= Tina Machado =

Arizona businesswoman, former model

Tina Marie Machado, formerly Placourakis, (born November 11, 1959) is an American actress, businesswoman, former model, athlete and beauty pageant titleholder who was crowned Miss Hawaii USA 1985.

== Hawaii ==

Tina Marie Machado was born in Hawaii in 1959, one of four children of Marie and Harold Machado, a military family. Harold served multiple tours in Korea and Vietnam, earning a Purple Heart, Bronze Star, and Silver Star. Marie moved where the Army told them, and often raised the family alone.

Tina Machado graduated from Waipahu High School, then earned a Bachelor's degree in International business from the University of Washington in 1980. She worked as a model, and had multiple minor acting roles in the television series Hawaiian Heat, Magnum, P.I., and the film Aloha Summer (1988).

Machado was crowned Miss Hawaii USA in February 1985. She lost the title less than a week later, when pageant officials said that at 25 she was too old, and was directed to step down in favor of Toni Leimomi Costa, 18, her runner-up. Machado had already given up her job at the Honolulu Board of Realtors because of needing to devote time for the contest. Machado sued for $5 million for breach of contract, and was restored to the title in April.
She competed in the Miss USA 1985 pageant in Lakeland, Florida, in May as Miss Hawaii USA and was a semi-finalist in the nationally televised pageant (won by Laura Martinez Harring of Texas). Toni Costa competed again the following year and won Miss Hawaii USA 1986.

In 1987 Machado married Hawaii restaurateur Aaron Placourakis, taking his last name. His brother, Yanni Placourakis, also a restaurateur, subsequently married Pamela Kimura, Miss Hawaii 1992. Tina and Aaron Placourakis had three children together, and regularly appeared in Hawaii society columns. Their son Jesse won three gold medals in national karate competition at age 7, and a title at the All-Japan Junior Championships at the age of 8, in 1999. Tina Placourakis followed her son to karate lessons, earning a black belt, and also winning multiple medals in national karate.

== Arizona ==

In 2000 Tina Placourakis left Hawaii to live in Arizona with former major league baseball player Charles "Chili" Davis, taking the three children, and getting an amicable divorce. In 2002, Placourakis and Davis bought a house in North Scottsdale, Arizona, that she would later remodel and have featured in Phoenix Home & Garden magazine. In 2003 Tina Placourakis filed civil suit against Davis, for assault, battery, and money spent on the house. She testified about physical and mental abuse, and played a tape recorded phone conversation of him saying "Tina, you deserved to get hit". The jury awarded her $350,000 in damages.

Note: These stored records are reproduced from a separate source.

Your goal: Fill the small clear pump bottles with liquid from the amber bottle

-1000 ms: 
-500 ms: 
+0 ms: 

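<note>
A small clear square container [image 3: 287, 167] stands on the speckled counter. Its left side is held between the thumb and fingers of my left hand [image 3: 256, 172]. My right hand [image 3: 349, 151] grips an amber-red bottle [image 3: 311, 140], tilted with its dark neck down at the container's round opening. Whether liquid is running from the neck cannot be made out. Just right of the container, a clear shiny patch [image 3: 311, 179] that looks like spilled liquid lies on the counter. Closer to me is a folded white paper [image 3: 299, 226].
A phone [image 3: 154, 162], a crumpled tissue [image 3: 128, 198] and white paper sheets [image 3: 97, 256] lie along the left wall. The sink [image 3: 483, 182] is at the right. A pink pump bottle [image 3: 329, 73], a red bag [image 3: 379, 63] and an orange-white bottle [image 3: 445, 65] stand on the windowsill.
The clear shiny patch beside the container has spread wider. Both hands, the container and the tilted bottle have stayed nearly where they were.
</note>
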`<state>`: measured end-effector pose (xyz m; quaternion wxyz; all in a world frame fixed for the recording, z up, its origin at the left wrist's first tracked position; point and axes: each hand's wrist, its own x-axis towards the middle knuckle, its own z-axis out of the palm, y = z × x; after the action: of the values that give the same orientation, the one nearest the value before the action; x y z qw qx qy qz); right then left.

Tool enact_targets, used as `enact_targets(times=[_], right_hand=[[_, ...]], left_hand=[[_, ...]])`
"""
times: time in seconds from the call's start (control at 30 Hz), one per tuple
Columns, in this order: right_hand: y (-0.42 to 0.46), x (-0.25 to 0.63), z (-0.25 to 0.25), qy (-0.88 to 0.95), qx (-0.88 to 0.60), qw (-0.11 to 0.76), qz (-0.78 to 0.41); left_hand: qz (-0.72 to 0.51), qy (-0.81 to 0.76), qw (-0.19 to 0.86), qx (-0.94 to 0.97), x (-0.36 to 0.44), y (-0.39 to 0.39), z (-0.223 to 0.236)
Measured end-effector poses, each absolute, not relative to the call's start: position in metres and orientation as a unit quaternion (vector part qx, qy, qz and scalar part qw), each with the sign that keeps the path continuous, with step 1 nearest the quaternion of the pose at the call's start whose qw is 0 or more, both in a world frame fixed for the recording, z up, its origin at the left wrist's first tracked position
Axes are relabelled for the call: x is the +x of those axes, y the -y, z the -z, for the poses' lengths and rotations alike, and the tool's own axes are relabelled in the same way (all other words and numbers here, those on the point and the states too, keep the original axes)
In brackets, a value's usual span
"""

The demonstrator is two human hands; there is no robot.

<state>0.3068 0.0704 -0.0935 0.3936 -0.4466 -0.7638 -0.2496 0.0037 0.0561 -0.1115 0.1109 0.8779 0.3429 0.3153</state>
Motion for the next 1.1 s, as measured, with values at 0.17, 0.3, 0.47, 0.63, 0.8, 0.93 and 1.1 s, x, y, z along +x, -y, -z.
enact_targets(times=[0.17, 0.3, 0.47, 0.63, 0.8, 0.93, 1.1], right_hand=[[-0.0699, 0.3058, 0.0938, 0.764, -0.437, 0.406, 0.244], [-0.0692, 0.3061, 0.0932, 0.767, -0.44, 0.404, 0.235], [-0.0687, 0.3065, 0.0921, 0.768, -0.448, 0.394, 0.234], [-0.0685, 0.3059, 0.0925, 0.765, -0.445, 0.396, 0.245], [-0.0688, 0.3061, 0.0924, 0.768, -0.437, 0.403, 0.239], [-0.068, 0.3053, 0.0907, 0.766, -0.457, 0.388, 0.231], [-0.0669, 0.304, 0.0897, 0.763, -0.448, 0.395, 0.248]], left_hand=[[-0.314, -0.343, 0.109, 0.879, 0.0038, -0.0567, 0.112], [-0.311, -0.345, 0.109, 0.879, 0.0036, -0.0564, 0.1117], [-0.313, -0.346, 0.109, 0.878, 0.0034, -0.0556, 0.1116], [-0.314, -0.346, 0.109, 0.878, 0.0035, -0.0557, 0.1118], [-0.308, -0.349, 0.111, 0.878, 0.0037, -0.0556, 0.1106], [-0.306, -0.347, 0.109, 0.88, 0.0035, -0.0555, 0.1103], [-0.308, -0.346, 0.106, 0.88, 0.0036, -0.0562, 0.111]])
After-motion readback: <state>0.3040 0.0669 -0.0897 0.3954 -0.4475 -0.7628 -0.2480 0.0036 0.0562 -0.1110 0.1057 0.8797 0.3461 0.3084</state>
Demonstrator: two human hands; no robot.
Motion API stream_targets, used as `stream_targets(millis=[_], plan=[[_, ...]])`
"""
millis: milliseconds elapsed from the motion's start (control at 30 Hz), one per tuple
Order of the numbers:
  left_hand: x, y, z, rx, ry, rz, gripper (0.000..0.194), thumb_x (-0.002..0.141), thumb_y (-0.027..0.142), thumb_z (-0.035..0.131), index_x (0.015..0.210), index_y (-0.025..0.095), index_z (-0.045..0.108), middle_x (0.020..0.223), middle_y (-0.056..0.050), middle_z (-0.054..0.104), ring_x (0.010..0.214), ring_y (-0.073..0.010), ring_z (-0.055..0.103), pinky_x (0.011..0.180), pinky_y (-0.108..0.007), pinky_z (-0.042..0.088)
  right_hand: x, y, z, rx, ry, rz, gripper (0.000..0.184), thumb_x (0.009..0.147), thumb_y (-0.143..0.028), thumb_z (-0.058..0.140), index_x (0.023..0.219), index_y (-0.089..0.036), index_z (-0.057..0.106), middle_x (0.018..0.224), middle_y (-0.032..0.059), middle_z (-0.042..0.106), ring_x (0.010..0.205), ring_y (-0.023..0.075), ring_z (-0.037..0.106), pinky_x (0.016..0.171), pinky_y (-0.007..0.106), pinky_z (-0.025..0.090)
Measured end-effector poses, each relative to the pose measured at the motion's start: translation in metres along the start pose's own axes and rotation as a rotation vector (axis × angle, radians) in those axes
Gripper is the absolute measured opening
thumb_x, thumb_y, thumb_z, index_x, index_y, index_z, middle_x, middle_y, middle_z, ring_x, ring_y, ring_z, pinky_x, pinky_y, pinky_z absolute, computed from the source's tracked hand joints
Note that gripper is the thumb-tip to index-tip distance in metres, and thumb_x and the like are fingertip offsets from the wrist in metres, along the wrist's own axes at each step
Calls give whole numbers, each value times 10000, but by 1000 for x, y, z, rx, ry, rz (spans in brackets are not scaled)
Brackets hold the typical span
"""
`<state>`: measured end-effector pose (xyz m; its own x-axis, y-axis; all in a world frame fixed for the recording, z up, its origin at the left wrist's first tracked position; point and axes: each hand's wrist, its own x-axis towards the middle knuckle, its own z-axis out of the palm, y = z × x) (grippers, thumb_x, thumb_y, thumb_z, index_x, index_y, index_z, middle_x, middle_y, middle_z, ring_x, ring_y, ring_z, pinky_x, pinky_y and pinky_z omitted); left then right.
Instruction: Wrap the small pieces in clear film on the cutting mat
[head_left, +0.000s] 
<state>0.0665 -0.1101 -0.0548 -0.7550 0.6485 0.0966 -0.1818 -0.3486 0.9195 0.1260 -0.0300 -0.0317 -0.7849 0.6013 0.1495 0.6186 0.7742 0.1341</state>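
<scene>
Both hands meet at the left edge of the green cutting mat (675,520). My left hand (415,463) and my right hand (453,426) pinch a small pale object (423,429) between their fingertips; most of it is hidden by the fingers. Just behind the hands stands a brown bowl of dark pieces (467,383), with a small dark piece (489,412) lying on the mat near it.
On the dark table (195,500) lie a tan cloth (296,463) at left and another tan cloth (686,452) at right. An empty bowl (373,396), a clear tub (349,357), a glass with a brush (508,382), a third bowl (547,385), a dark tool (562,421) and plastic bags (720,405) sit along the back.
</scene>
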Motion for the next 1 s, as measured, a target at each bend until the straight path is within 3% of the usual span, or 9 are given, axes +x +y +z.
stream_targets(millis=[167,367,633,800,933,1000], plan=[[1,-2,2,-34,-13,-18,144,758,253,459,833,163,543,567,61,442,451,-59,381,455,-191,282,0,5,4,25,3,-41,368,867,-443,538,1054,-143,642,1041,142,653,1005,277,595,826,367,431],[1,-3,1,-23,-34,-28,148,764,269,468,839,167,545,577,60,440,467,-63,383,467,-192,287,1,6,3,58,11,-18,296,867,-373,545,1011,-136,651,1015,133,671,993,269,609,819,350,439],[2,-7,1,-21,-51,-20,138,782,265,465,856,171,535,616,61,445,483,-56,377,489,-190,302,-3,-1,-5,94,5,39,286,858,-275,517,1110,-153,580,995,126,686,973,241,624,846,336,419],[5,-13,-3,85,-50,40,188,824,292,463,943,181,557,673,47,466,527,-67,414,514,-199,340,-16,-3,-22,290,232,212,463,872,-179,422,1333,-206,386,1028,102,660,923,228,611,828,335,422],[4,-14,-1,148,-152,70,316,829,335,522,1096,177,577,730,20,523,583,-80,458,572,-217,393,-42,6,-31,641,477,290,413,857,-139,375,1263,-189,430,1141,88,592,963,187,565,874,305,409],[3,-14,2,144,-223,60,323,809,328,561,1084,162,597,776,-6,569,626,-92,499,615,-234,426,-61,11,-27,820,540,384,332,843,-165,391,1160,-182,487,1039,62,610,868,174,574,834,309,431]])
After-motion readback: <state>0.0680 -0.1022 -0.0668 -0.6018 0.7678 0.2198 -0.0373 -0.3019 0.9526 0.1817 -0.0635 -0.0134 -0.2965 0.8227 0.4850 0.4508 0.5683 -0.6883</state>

In 2006 Placourakis appeared as "The Divorced Mom", on the CBS reality television program Tuesday Night Book Club, where she was described as a former beauty queen and karate champion, the oldest of seven Scottsdale, Arizona women who gathered to discuss their lives and relationships. The show was pulled after two episodes out of its scheduled eight due to poor ratings.

In 2007 Tina Marie Placourakis was working for the Sherman Oaks, California-based Diversified Lending Group, when it bought Phoenix, Arizona-based private label water bottling company, Sun West Bottlers, LLC, as a subsidiary, and appointed her president and chief operating officer. She oversaw an expansion of the company, buying a local competitor, and had plans to expand even further, out of state.
In 2009, the Securities and Exchange Commission charged Diversified Lending Group, and its head, Bruce Fred Friedman, with operating a $216 million Ponzi scheme. Placourakis was named as a relief defendant (not accused of wrongdoing), and asked to return $275,000 Friedman had given her. Placourakis said Sun West would not be affected. In 2010, Sun West Bottlers was acquired by NutriPure Beverages, Inc.

After Sun West, Tina Machado (returning to her maiden name), worked with Gerald Schwalbach of Spensa Development Group. They co-founded Rarity Investments in 2012, which funds new and emerging technology companies. Then, in 2013, they launched CodeRed-I, a mobile application development studio, with Machado as CEO. Her latest project is Bridge the Gap Strategy, a business consulting company. In 2015, Machado was listed among the most influential women in Arizona business by Arizona Business Magazine.

== Family ==

Machado's son, Jesse Placourakis, works with her at Rarity and CodeRed-I. Daughter Lexi Placourakis is a noted plus-size model, and has a son with Dallas Cowboys football player Tyron Smith.